Overparameterization is central to the success of deep learning, yet the mechanisms by which it improves optimization remain incompletely understood. We analyze weight-space symmetries in neural networks and show that overparameterization introduces additional symmetries that benefit optimization in two distinct ways. First, we prove that these symmetries act as a form of diagonal preconditioning on the Hessian, enabling the existence of better-conditioned minima within each equivalence class of functionally identical solutions. Second, we show that overparameterization increases the probability mass of global minima near typical initializations, making these favourable solutions more reachable. These results offer a potential link between loss landscape geometry and simplicity bias. Empirically, we observe wider networks have lower top eigenvalues, smaller condition numbers and faster convergence, matching our analysis. Our analysis provides a unified framework for understanding overparameterization and width growth as a geometric transformation of the loss landscape.

Editorial analysis

A structured set of objections, weighed in public.

Desk editor's note, referee report, simulated authors' rebuttal, and a circularity audit. Tearing a paper down is the easy half of reading it; the pith above is the substance, this is the friction.

Desk Editor's Note private letter to a colleague

The paper shows symmetries from overparameterization precondition the Hessian and can increase reachability of good minima, but the probability-mass claim hinges on a well-defined measure whose scaling with width needs explicit verification.

read the letter

The core idea is that extra symmetries in wider nets act like diagonal preconditioning on the Hessian, so each equivalence class of solutions has better-conditioned points, and that overparameterization also shifts more probability mass toward global minima near typical random starts. The first part is an existence result inside orbits and looks formally grounded. The second part tries to explain why random initialization finds good solutions more often as width grows. Empirically they report lower top eigenvalues, smaller condition numbers, and faster convergence in wider nets, which lines up with the geometry story. That match is useful even if it stays observational. The soft spot is the probability-mass argument. It requires a concrete measure on parameter space such that the volume of parameters mapping to a fixed good function grows faster than the total space when width increases. If they use raw Lebesgue measure without a compensating density from the initialization, the claim does not follow automatically from the added symmetries. The stress-test note flags exactly this, and the abstract does not spell out the measure or the scaling calculation. If the full derivation handles the volume element and the initialization distribution carefully, the result strengthens; otherwise it stays suggestive. The paper is aimed at people working on loss-landscape geometry and implicit bias in deep learning. It is clear enough and has enough formal plus empirical content to warrant a serious referee, though the volume part will probably need tightening or extra assumptions. I would send it out for review rather than desk-reject.

Referee Report

2 major / 2 minor

Summary. The manuscript analyzes weight-space symmetries in neural networks and claims that overparameterization introduces additional symmetries benefiting optimization in two ways: (1) these symmetries act as diagonal preconditioning on the Hessian, enabling better-conditioned minima within each equivalence class of functionally identical solutions; (2) overparameterization increases the probability mass of global minima near typical initializations, making favorable solutions more reachable. The claims are supported by asserted proofs and empirical observations that wider networks exhibit lower top eigenvalues, smaller condition numbers, and faster convergence, offering a potential link between loss landscape geometry and simplicity bias.

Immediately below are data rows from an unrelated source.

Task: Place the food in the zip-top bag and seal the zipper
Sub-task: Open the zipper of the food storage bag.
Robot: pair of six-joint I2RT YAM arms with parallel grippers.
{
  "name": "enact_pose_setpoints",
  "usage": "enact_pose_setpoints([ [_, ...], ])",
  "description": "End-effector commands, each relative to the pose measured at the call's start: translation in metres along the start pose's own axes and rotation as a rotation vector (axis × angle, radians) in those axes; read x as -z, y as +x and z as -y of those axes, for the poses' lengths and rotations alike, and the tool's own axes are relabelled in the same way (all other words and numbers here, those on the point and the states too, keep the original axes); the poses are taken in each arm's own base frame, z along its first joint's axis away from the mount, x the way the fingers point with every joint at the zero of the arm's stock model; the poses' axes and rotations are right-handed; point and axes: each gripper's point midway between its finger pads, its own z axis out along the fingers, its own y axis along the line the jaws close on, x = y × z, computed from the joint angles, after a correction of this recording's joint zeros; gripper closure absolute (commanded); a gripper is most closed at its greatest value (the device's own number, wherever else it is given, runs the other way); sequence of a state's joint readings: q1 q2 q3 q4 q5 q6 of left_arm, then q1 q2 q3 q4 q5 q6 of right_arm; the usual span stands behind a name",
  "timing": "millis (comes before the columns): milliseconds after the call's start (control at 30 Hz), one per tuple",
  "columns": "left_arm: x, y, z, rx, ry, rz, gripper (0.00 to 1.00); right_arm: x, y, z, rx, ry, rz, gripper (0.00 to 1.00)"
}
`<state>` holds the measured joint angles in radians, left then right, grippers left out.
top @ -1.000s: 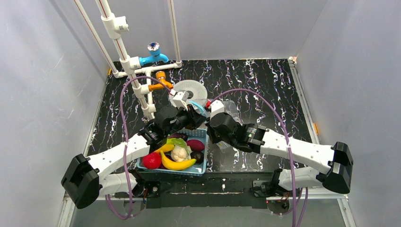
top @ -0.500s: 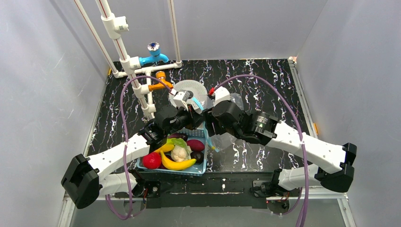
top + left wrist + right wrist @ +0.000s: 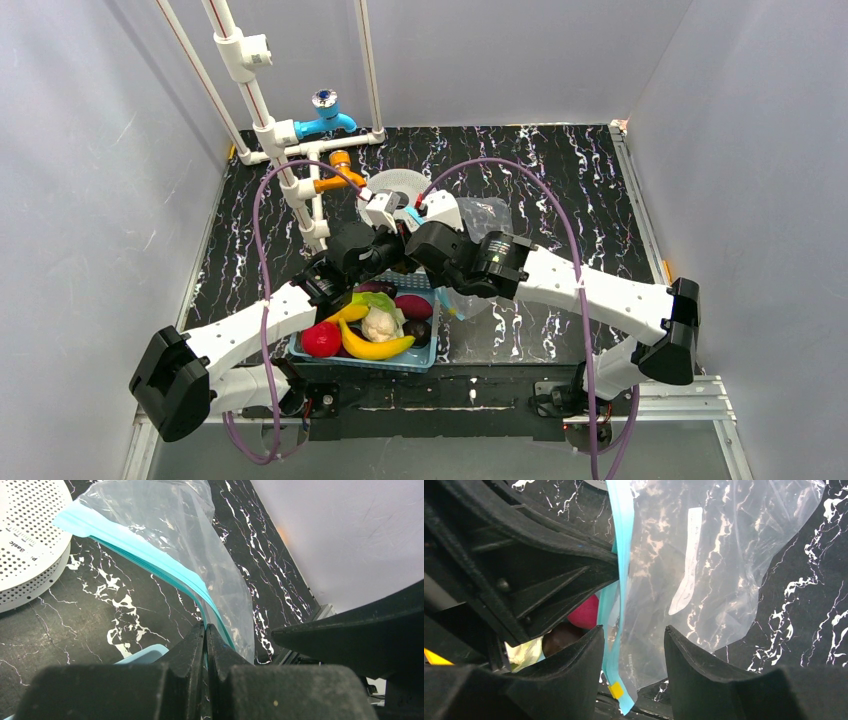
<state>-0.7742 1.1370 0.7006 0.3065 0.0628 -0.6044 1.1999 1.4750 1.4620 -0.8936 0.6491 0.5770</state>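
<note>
Bag: I see a crinkly clear plastic zip-top pouch with faint white print. It is lifted over the black marbled table, just behind the basket, between the two wrists.
Zipper: a thin teal-blue strip runs along the mouth edge of the pouch. In the right wrist view it hangs almost vertical, with a small yellow tag at its low end.
Food: the small glossy toy pieces lie in the light-blue slotted plastic basket: a yellow banana, a red apple, a white cauliflower and a dark maroon piece.
Left gripper: its jaws are pressed together and pinch the teal strip.
Right gripper: its jaws stand apart, and the strip with the pouch edge hangs in the gap. I cannot tell if a finger touches it.
</note>
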Motion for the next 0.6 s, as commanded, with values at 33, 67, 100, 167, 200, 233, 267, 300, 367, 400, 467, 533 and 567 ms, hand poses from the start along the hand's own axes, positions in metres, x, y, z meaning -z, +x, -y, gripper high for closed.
enact_pose_setpoints([
  [33, 0.005, -0.024, 0.011, -0.003, 0.019, 0.064, 1.00, -0.004, -0.011, -0.004, -0.050, 0.037, 0.083, 0.45],
  [67, 0.006, -0.024, 0.012, -0.002, 0.021, 0.065, 1.00, -0.007, -0.011, -0.003, -0.049, 0.047, 0.087, 0.46],
  [100, 0.006, -0.024, 0.012, -0.002, 0.024, 0.064, 1.00, -0.009, -0.010, -0.003, -0.050, 0.053, 0.090, 0.46],
  [167, 0.007, -0.025, 0.013, 0.000, 0.027, 0.067, 1.00, -0.014, -0.011, -0.003, -0.057, 0.064, 0.108, 0.46],
  [200, 0.007, -0.025, 0.013, 0.000, 0.027, 0.068, 1.00, -0.016, -0.012, -0.002, -0.065, 0.068, 0.123, 0.46],
  [233, 0.007, -0.026, 0.014, -0.001, 0.028, 0.071, 1.00, -0.017, -0.011, -0.003, -0.068, 0.068, 0.131, 0.47],
  [267, 0.007, -0.025, 0.013, -0.001, 0.027, 0.070, 1.00, -0.020, -0.011, -0.004, -0.067, 0.064, 0.138, 0.49],
  [300, 0.008, -0.026, 0.013, -0.001, 0.026, 0.073, 1.00, -0.021, -0.010, -0.005, -0.070, 0.060, 0.145, 0.50],
  [367, 0.008, -0.026, 0.013, 0.000, 0.024, 0.075, 1.00, -0.025, -0.009, -0.004, -0.079, 0.068, 0.160, 0.53],
  [400, 0.008, -0.026, 0.013, 0.001, 0.027, 0.076, 1.00, -0.028, -0.007, -0.002, -0.080, 0.078, 0.164, 0.55],
  [467, 0.009, -0.027, 0.014, 0.000, 0.028, 0.078, 1.00, -0.030, -0.005, 0.001, -0.073, 0.096, 0.168, 0.63],
  [533, 0.008, -0.026, 0.012, 0.000, 0.022, 0.076, 1.00, -0.028, -0.003, 0.007, -0.078, 0.124, 0.167, 0.86],
  [567, 0.008, -0.026, 0.011, -0.002, 0.017, 0.074, 1.00, -0.025, -0.004, 0.014, -0.093, 0.151, 0.178, 0.95],
])
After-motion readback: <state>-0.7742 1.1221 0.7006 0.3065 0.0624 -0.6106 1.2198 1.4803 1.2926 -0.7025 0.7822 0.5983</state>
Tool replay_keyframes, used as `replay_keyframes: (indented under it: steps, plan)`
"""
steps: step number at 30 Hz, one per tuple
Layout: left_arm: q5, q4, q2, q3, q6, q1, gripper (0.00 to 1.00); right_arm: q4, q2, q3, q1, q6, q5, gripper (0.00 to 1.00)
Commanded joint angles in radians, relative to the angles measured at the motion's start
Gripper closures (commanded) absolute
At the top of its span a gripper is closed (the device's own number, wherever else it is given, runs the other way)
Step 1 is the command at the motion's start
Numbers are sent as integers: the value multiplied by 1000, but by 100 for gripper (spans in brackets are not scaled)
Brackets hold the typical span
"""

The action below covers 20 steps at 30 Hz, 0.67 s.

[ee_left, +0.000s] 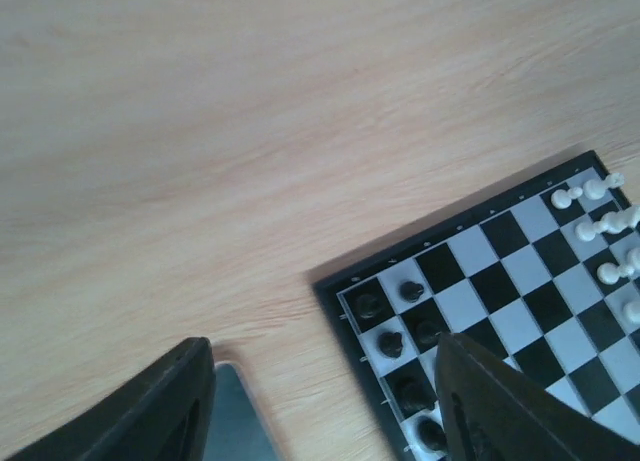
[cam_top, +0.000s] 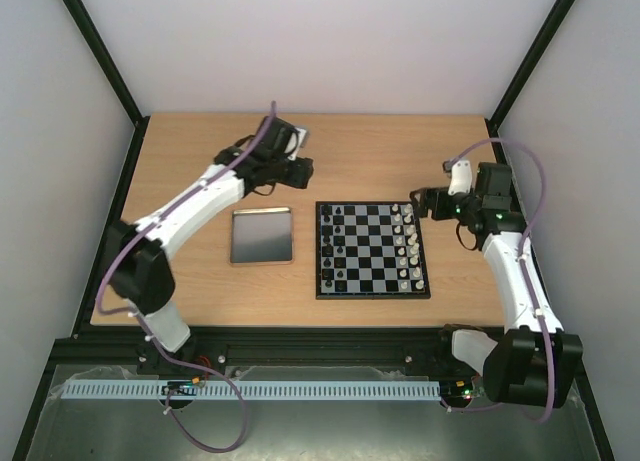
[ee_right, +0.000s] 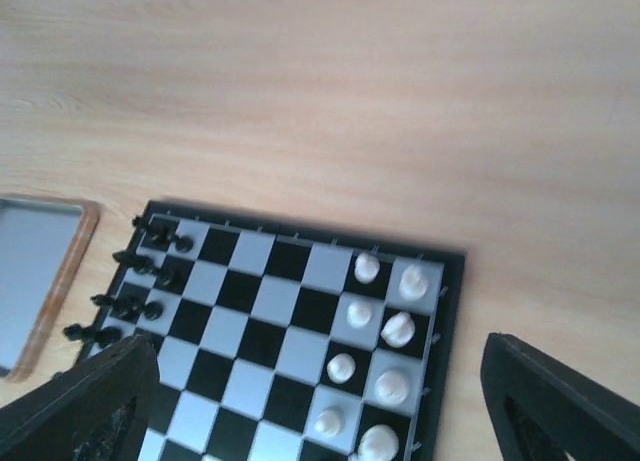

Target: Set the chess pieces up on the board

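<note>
Pale walls (cam_top: 330, 41) and black frame posts (cam_top: 100, 49) close in a light wooden table (cam_top: 400, 151). On it the board (cam_top: 372, 253) lies flat, right of centre and between the two arms. Just to its left, apart from it by a strip of bare wood, sits a shiny grey metal tray (cam_top: 261, 237) with a thin brownish rim.

The black chess pieces (cam_top: 333, 243) stand on the board in the two files along its left side, nearest the tray. The white pieces (cam_top: 406, 243) stand in the two files along its right side, and the squares between the two camps are bare. The figures are too small to tell one kind from another or to count with certainty.

The left pincer (cam_top: 298, 171) hangs over the table just beyond the board's far left corner and the tray's far right corner. In its wrist view its two dark fingers (ee_left: 160, 411) are spread wide at the lower edge. Between them lie only wood, a corner of the tray and the board corner that carries black figures. It pinches nothing.

The right pincer (cam_top: 425, 203) is beside the board's far right corner, on the white side. In its wrist view the fingers sit at the two lower corners, spread wide over the board, with nothing gripped.
</note>
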Motion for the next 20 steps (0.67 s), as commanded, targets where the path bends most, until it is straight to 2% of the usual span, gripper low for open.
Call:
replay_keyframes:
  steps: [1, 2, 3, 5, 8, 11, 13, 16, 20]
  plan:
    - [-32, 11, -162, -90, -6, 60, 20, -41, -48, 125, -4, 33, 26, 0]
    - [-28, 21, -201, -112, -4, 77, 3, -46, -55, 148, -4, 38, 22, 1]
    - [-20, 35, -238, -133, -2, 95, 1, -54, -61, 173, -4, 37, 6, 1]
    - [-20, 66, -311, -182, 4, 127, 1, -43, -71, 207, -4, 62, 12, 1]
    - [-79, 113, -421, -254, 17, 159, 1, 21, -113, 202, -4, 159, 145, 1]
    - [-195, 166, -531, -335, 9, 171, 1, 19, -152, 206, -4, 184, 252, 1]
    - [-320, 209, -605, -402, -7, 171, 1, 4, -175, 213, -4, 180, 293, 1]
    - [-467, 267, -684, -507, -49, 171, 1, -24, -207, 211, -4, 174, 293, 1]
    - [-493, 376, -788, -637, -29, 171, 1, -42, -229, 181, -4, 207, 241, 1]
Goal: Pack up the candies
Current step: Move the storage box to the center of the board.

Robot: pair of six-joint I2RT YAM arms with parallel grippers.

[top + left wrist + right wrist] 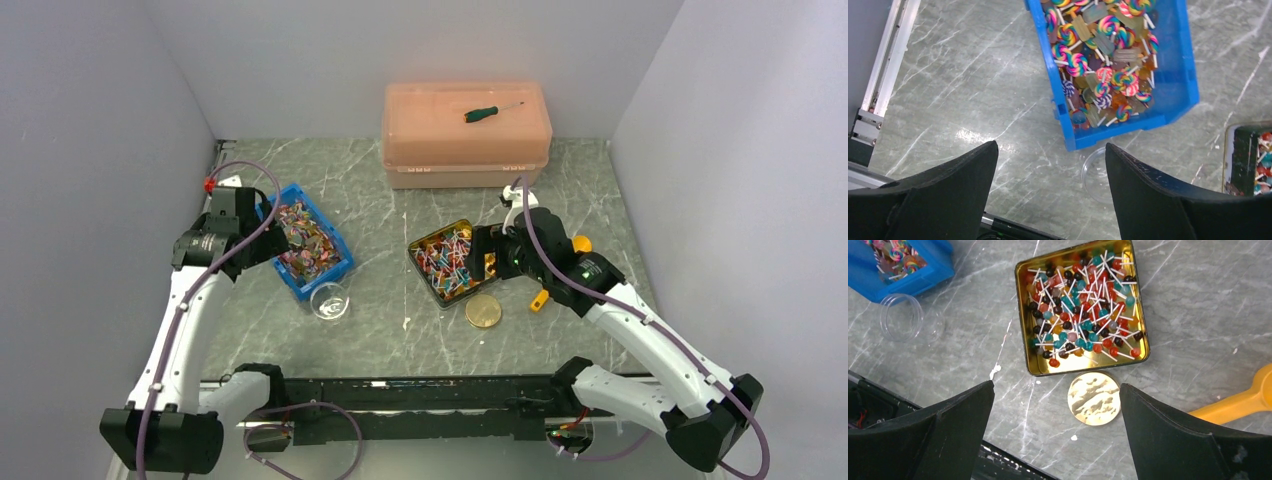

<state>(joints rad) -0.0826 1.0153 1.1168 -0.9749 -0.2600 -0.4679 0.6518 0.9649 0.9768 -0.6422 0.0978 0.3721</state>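
Both pincers are wide open and hold nothing. The left gripper hangs by the blue plastic bin full of swirly lollipop candies. The right gripper hangs by the square gold tin of little round candies. Marks on the pink plastic box are too small to read.

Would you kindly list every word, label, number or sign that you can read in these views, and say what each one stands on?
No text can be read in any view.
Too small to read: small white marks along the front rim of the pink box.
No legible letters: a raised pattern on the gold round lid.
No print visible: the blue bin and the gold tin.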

Significance. If the results hold, this provides a geometric explanation connecting overparameterization to optimization success via symmetries and Hessian conditioning, potentially unifying theory with the observed benefits of width. The paper's attempt to derive both existence of better minima and increased reachability from symmetries, together with matching empirical trends on eigenvalues and convergence, is a positive feature.

major comments (2)

[Abstract] Abstract: The claim that overparameterization increases the probability mass of global minima near typical initializations requires a precisely defined probability measure (or volume element) on weight space, together with an explicit demonstration that the measure of the set of parameters mapping to a given good function grows faster than the total space as width increases. If the analysis relies on unnormalized Lebesgue measure in higher dimensions or an initialization distribution whose density does not compensate for added dimensions, the mass increase does not automatically follow from the added symmetries; this is load-bearing for the reachability argument linking symmetries to optimization from random starts.
[Abstract] Abstract: The manuscript asserts proofs that symmetries act as a form of diagonal preconditioning on the Hessian but provides no details on the derivations, assumptions on the loss or architecture, or the specific equations establishing the preconditioning effect. The full text must supply these steps to allow verification that the claimed better-conditioned minima exist within each equivalence class.

minor comments (2)

[Introduction] The introduction should define the precise notion of equivalence classes and orbits under the symmetries before using them in the claims.
[Experiments] Empirical figures comparing eigenvalues and condition numbers across widths would benefit from error bars or multiple random seeds to strengthen the reported trends.

Simulated Author's Rebuttal

2 responses · 0 unresolved

We thank the referee for the detailed and constructive report. The two major comments identify areas where additional rigor and explicit derivations are needed to support the claims. We will revise the manuscript to address both points fully, adding the requested definitions, demonstrations, and proof details without altering the core arguments.

read point-by-point responses

Referee: [Abstract] Abstract: The claim that overparameterization increases the probability mass of global minima near typical initializations requires a precisely defined probability measure (or volume element) on weight space, together with an explicit demonstration that the measure of the set of parameters mapping to a given good function grows faster than the total space as width increases. If the analysis relies on unnormalized Lebesgue measure in higher dimensions or an initialization distribution whose density does not compensate for added dimensions, the mass increase does not automatically follow from the added symmetries; this is load-bearing for the reachability argument linking symmetries to optimization from random starts.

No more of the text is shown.